02 Dec 2016 | 12.30 pm
Getting Your Employment Contracts Right From The Start
Make sure that they are clear and comprehensive
02 Dec 2016 | 12.30 pm
The contract of employment is the core legal agreement between the employer and employee. So make sure it’s fit for purpose, advises solicitor Dermot Casserly (pictured)
Contracts of employment need to be fit for purpose and tailored – whether the contract is for the CEO or the most junior employee in the organisation. The most typical form is a contract for an indefinite term, but there may be occasion to engage the employee on another form of contract, for example, a fixed-term contract.
At a minimum, there is a legal obligation to provide an employee with a statement of terms of employment. The Terms of Employment Information Acts 1994- 2012 require that certain terms be provided in writing, including:
- the place of work
- job title or nature of the work
- if the contract is temporary, the expected duration of employment
- if the contract is for a fixed term, the date on which the contract expires
- the rate of remuneration or method of calculating remuneration
- terms or conditions relating to hours of work (including overtime), paid leave and incapacity for work due to sickness or injury
- terms or conditions relating to pensions and pension schemes
- periods of notice to give and receive on termination of employment.
The contract should clearly define the job title, duties and reporting structure and reserve the ability to change these within reason. Probation is also a key clause in the contract to give the employer flexibility to terminate the contract at an early stage.
Salary & Benefits
The salary and benefits on offer should also be clearly stated and couched in appropriate terms. For example, if there is a pension scheme or permanent health insurance scheme, the contract should state that the employee may be entitled to participate in such schemes, subject to the rules of same as may be amended from time to time.
As a general rule, employment contracts should not refer to bonuses or share incentive schemes. It is preferable if such schemes are subject to their own scheme rules, terms and conditions, although it should be noted that in any event they do form part of the terms and conditions of employment.

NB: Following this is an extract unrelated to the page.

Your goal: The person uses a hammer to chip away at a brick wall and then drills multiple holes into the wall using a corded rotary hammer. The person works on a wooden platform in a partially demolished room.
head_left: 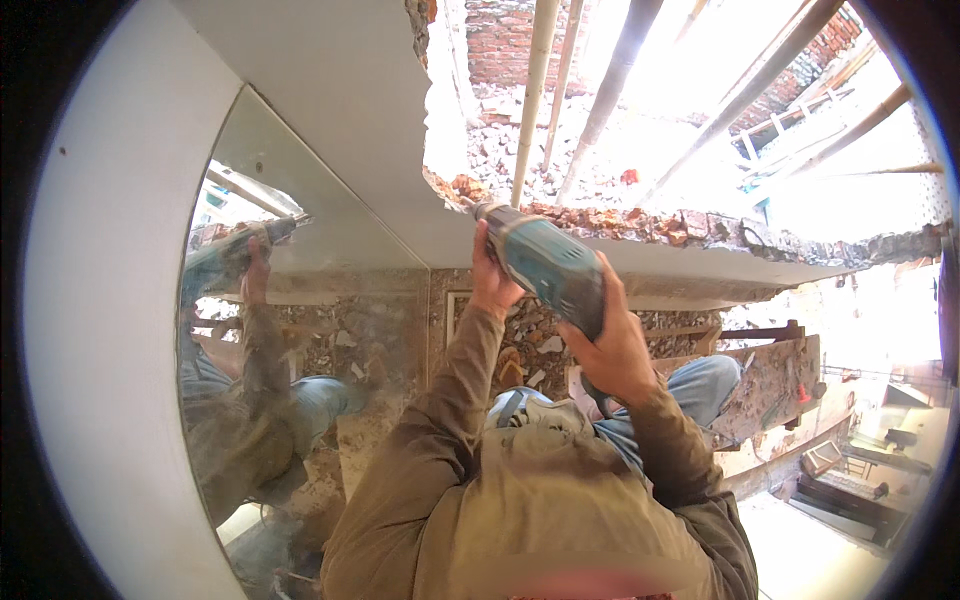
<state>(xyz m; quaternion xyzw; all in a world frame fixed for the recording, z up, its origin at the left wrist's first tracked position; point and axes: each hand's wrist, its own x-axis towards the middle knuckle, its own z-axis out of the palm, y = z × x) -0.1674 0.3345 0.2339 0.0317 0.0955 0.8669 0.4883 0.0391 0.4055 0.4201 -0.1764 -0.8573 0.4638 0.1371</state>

It is also important that the contract refers to key policies such as: discipline, performance, grievance, dignity at work, whistleblowing, social media, email usage, and data protection including CCTV usage. Employers should update their employment policies in line with the ever changing employment environment and communicate such changes to their employees.
Prepare For The Future
The contract should also protect the employer’s goodwill by having appropriate notice and gardening leave periods. For senior executives, contracts should include restrictive covenants to reduce the risk of an executive poaching key employees and customers. Consideration should also be given to whether the senior executive will be appointed to the board of directors. If so, there should be a detailed clause in relation to the appointment and removal from the office of director in specific circumstances. Clauses to protect the intellectual property and confidential information of the employer should also be included.
In relation to retirement, compulsory retirement at a specific age can be challenged as age discrimination under the Employment Equality Acts. Employers need to be able to show an objective basis for seeking to enforce a retirement age.
Apart from taking a claim to the Workplace Relations Commission, an employee could apply to the High Court seeking an injunction where there is a purported dismissal in breach of contract. This could potentially be very costly for an employer to defend – not to mention it could be the source of embarrassing negative publicity. Well-drafted and fit-for-purposes contracts and policies should help protect against this risk.